Мальчишка не мог дотронуться до убитых, он боялся, что где-то здесь его отец. И вот тогда я себя поймал на мысли, на чувстве, что у меня нет страха перед смертью. Я их переворачивал, а он смотрел каждому в лицо. Так мы прошли всю улицу…
Я видел, как вешали людей. Это самое страшное. Нас всех согнали и заставили смотреть. Подъехала машина, машина открылась, в ней стояло несколько человек. На груди одного мужчины была прикреплена фанера с надписью: «Мы стреляли в немецких солдат». Когда на них надели веревки, помню, толстые такие — одна часть белая, вторая черная, мужчина этот что-то кричал, но я был далеко. Веревки набросили, стало ясно, что сейчас произойдет, и вдруг одна женщина рядом со мной закричала: «Батюшки, вешают!» Поднялся страшный крик. Над нашими головами раздалась автоматная очередь. И сразу — тишина. Машина отъехала… Слез не было. Единственное, что помню: много дней я не мог ничего есть.
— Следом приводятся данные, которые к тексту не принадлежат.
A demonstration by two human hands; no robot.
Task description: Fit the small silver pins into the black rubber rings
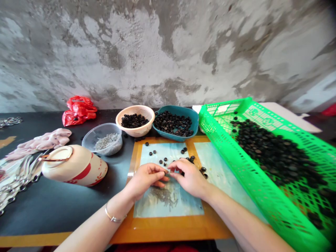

У меня с тех пор никогда нет слез, нет их даже тогда, когда, может быть, и надо. Я не умею плакать. За всю войну я плакал один раз. Это когда погибла наша партизанская медсестра Наташа. Она любила розы, и я любил розы, таскал ей летом букеты шиповника.
Как-то она спросила меня:
— Сколько классов ты окончил до войны?
— Четыре…
— Кончится война, пойдешь в суворовское училище?
А до войны мне нравилась отцовская военная форма, мне тоже хотелось носить оружие. Но почему-то я ей ответил, что нет, военным не буду.
Мертвая, она лежала на сосновых ветках возле палатки, а я сидел над ней и плакал. Первый раз плакал, видя убитого человека.
Когда я встретился с мамой, она только смотрела на меня, даже не гладила и повторяла:
— Ты? Неужели ты?..
«Потому что мы — девочки, а он — мальчик…»
Римма Познякова (Каминская) — 6 лет.
Сейчас — рабочая.
Живет в Минске.
Даже слова этого не знала «война». В детском саду говорят: «За тобой приехал папа. Война!» А что это такое — война? Как это меня убьют? Как это папу убьют? Было еще оно незнакомое слово — «беженцы». Мама повесила нам на шею мешочки с нашими метриками и записочки с адресом. Если ее убьют, то чтобы знали, кто мы.
В беженцах не стало папы, а мы вернулись. Мама сказала, что папу забрали в концлагерь, поедем к папе. А что такое концлагерь? Собрали еды, еда какая? Печеные яблоки. Дом наш сгорел, сад сгорел, на яблонях висели печеные яблоки. Мы их собрали и ели.
Концлагерь находился в Дроздах, около Комсомольского озера. Сейчас это уже не Минск, а тогда была деревня. Помню черную колючую проволоку, люди тоже все черные, все на одно лицо. Отца мы не узнали, он нас узнал. Он хотел погладить меня, а я почему-то боялась подходить к проволоке, тянула маму домой.